Exercise: Please show all lines of the records that include "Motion".
**** Data listing
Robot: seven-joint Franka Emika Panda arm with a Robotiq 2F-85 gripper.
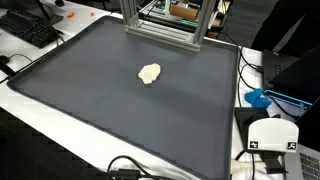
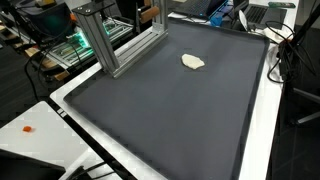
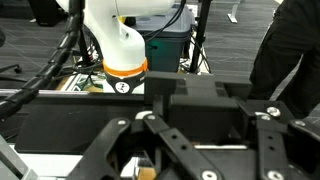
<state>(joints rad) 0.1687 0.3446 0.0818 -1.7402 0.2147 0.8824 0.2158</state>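
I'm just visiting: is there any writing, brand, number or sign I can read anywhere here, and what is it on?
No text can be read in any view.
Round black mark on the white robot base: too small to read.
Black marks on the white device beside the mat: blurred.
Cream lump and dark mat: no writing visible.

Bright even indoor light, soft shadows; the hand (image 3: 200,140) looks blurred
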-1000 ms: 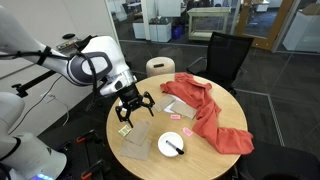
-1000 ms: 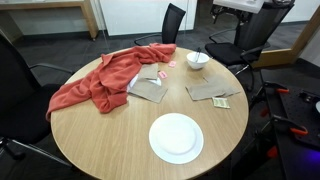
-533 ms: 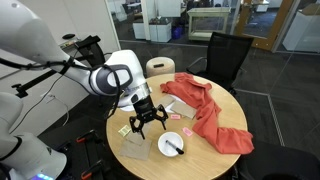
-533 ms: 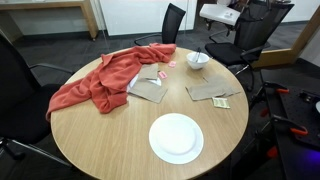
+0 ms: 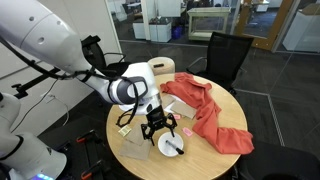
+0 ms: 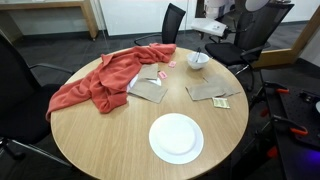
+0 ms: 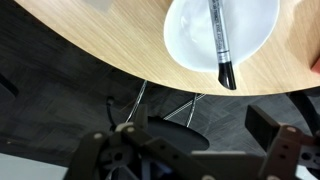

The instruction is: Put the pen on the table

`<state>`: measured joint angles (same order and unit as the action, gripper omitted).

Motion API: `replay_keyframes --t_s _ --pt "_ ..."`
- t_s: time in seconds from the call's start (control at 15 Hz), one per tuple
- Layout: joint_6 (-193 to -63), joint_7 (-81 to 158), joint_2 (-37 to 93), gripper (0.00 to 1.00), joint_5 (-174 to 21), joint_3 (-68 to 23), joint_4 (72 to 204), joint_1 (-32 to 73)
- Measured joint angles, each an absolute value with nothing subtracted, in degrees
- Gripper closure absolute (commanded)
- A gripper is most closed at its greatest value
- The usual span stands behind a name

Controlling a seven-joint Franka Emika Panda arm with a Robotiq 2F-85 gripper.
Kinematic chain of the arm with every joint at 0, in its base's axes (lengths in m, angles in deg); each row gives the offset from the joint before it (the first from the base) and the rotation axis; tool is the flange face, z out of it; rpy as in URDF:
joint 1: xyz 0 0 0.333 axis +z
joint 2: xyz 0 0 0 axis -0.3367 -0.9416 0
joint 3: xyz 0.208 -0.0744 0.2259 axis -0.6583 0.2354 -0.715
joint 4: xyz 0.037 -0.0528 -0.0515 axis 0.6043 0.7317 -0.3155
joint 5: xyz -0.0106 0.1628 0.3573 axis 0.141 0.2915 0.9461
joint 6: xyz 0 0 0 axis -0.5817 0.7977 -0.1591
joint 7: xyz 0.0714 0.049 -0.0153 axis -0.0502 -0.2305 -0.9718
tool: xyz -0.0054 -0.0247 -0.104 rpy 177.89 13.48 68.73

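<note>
- The table carries the small white dish close to its edge. I judge that is why the arm reaches the dish without crossing anything.
- The red cloth sprawls on the side of the dish towards the table's middle. It is near the dish but not on it, so it should not foul a lift.
- The gripper hovers above the dish, offset towards the table-edge side. Its fingers are spread wide with nothing between them. It looks like an approach, with no grasp made yet.
- The dish is what holds the task's thing, so the task is not yet done.
- The pen lies in the dish across its middle.
  - Its long axis runs from the far side of the dish towards the rim nearest the table edge.
  - Its dark end points at the table edge and pokes just past that rim (the other end runs out of the wrist view).
  - In the wrist view the fingers stand to either side of that axis. Closing across the thin barrel seems the natural hold.
</note>
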<state>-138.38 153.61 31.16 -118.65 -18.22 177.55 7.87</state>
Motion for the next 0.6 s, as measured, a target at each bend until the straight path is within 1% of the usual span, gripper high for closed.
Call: replay_keyframes --t_s 0.13,0.2,0.27,0.47,0.6 --pt "-139.41 153.5 29.17 0.0 -118.65 -17.22 176.35 8.9" --pt "-139.87 153.35 28.33 0.04 -118.65 -16.75 175.82 9.36" --pt "-140.24 153.26 27.52 0.12 -118.65 -16.32 175.32 9.79" --pt "-141.24 153.13 25.66 0.3 -118.65 -15.54 174.16 10.57" --pt "-141.37 153.1 24.58 0.35 -118.65 -15.03 173.43 11.13"
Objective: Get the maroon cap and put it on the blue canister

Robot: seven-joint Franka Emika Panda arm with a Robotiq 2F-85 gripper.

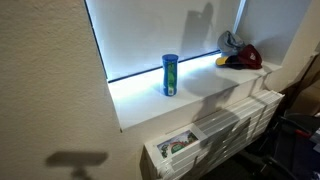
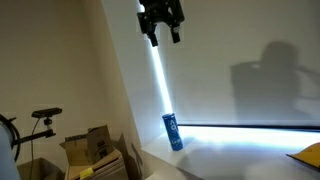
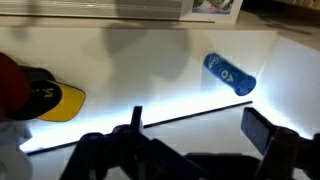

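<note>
The blue canister [image 1: 170, 75] stands upright on the white windowsill [image 1: 200, 100], near its middle; it also shows in an exterior view [image 2: 173, 131] and in the wrist view [image 3: 230, 75]. The maroon cap [image 1: 250, 57] lies at the far end of the sill in a pile with a grey cap [image 1: 230, 42] and a dark cap with a yellow brim [image 1: 224, 62]. In the wrist view the maroon cap [image 3: 8, 85] is only partly visible at the left edge, beside the yellow-brimmed cap [image 3: 50, 98]. My gripper [image 2: 160, 22] hangs high above the sill, open and empty [image 3: 200, 130].
A white radiator [image 1: 235, 125] sits below the sill with a printed box [image 1: 178, 146] on its near end. Cardboard boxes [image 2: 95, 150] and a stand [image 2: 45, 115] are on the floor beside the wall. The bright window blind [image 1: 160, 30] backs the sill.
</note>
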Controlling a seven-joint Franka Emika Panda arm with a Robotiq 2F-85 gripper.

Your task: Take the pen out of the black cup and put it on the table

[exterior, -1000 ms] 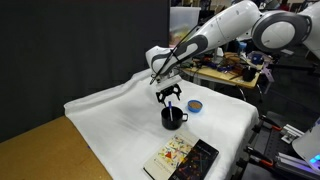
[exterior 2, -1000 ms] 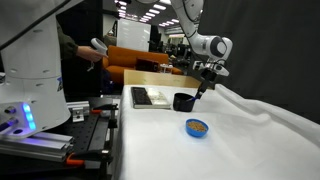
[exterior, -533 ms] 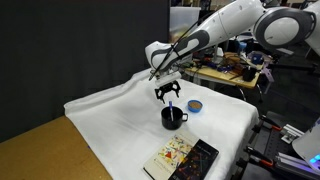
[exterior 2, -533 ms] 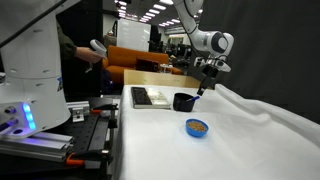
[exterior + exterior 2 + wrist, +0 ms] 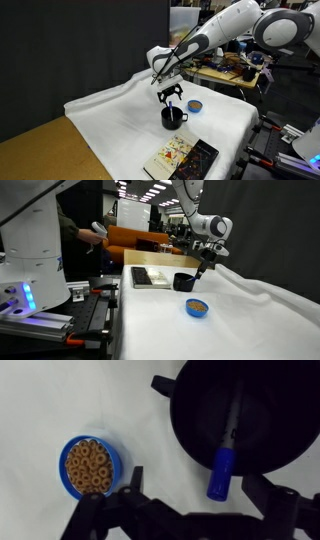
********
Written solution:
Motion API: `replay_keyframes --t_s _ --pt "_ ..."`
Motion for the next 0.6 s, as measured, a target at each bend until the straight path is within 1% of the usual span, gripper high for closed.

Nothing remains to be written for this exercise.